▶ [REQUIRED ACTION]: Answer with a number only: how many lines of the entries below contain the word "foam"?

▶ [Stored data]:
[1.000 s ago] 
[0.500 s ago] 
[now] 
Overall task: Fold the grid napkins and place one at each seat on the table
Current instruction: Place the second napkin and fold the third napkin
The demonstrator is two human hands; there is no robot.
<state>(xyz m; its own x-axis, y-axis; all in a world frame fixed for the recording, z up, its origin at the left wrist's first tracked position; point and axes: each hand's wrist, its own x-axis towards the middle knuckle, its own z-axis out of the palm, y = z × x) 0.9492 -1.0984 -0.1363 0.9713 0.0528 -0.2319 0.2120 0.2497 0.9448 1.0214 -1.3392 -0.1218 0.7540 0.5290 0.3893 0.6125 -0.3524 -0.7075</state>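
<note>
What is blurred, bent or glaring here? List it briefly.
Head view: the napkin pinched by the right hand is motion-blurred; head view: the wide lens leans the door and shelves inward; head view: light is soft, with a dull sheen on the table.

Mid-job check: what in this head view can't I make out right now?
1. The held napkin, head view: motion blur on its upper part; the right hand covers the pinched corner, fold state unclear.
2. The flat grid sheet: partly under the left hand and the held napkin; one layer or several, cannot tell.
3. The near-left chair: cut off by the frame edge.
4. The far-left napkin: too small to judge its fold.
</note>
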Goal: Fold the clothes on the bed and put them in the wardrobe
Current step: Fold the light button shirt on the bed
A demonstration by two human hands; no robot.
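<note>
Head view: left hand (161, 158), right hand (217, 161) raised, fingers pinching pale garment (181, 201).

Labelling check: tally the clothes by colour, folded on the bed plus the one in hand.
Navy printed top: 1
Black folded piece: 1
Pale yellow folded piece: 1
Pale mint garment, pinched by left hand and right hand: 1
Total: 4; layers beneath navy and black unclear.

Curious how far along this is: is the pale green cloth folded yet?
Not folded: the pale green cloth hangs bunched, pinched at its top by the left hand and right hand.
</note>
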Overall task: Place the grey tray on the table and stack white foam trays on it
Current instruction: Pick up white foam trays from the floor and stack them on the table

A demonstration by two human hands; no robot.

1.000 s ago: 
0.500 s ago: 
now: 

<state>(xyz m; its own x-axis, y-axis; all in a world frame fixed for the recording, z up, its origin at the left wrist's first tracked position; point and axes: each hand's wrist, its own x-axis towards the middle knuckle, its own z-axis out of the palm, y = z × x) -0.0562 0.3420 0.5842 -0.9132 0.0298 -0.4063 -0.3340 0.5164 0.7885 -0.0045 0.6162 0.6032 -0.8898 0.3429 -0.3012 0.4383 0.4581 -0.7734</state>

▶ [RESPONSE]: 2